# REQUIRED ACTION
Nothing is needed except the lines below that run from the one with "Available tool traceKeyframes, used" through the one with "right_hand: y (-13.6", repeated exactly.
_ _ _ _ _
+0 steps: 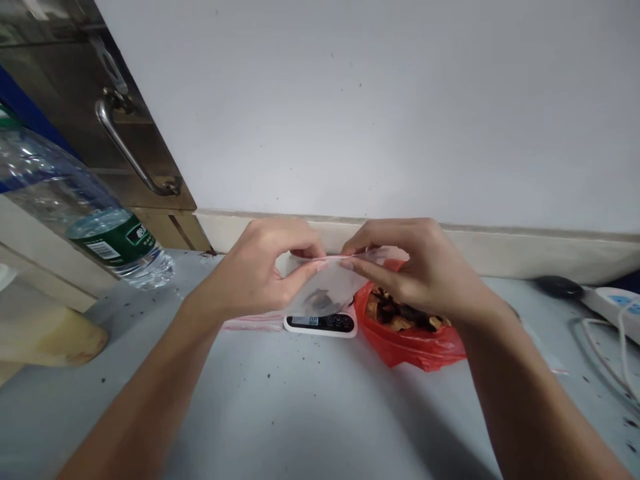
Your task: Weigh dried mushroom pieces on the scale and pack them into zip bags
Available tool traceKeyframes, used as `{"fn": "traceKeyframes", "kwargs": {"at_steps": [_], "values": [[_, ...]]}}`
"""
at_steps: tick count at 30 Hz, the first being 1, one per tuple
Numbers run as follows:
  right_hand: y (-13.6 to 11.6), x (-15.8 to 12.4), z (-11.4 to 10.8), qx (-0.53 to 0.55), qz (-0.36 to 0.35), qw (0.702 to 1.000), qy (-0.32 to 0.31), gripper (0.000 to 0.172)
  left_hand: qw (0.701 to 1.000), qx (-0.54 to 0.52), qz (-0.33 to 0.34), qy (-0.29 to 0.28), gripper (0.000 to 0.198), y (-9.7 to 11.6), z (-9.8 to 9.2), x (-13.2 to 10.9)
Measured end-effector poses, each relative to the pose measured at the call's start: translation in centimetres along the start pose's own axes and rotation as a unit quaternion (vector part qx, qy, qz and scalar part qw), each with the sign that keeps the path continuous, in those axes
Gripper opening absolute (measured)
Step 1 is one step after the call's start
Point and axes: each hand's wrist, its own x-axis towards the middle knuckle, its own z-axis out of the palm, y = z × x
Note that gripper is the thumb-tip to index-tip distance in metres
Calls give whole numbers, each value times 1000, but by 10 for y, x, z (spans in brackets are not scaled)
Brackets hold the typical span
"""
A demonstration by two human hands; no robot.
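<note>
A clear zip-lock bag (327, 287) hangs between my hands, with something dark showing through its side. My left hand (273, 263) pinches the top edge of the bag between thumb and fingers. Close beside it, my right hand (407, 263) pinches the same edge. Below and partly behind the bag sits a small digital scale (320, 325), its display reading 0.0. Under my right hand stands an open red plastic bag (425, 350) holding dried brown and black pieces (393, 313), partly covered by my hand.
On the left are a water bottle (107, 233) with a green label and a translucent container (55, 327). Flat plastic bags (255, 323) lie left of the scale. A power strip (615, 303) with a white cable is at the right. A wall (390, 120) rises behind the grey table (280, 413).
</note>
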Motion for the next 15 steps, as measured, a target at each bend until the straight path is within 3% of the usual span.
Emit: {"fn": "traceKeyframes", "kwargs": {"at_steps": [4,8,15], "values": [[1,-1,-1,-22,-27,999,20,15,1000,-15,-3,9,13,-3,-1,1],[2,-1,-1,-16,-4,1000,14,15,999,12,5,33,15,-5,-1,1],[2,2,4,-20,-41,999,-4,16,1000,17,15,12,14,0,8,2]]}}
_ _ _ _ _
# EXERCISE RESPONSE
Available tool traceKeyframes, used as `{"fn": "traceKeyframes", "kwargs": {"at_steps": [_], "values": [[_, ...]]}}`
"""
at_steps: tick count at 30 Hz, the first being 1, one per tuple
Numbers run as follows:
  right_hand: y (-13.6 to 11.6), x (-15.8 to 12.4), z (-11.4 to 10.8), qx (-0.53 to 0.55), qz (-0.36 to 0.35), qw (0.702 to 1.000), qy (-0.32 to 0.31), gripper (0.000 to 0.172)

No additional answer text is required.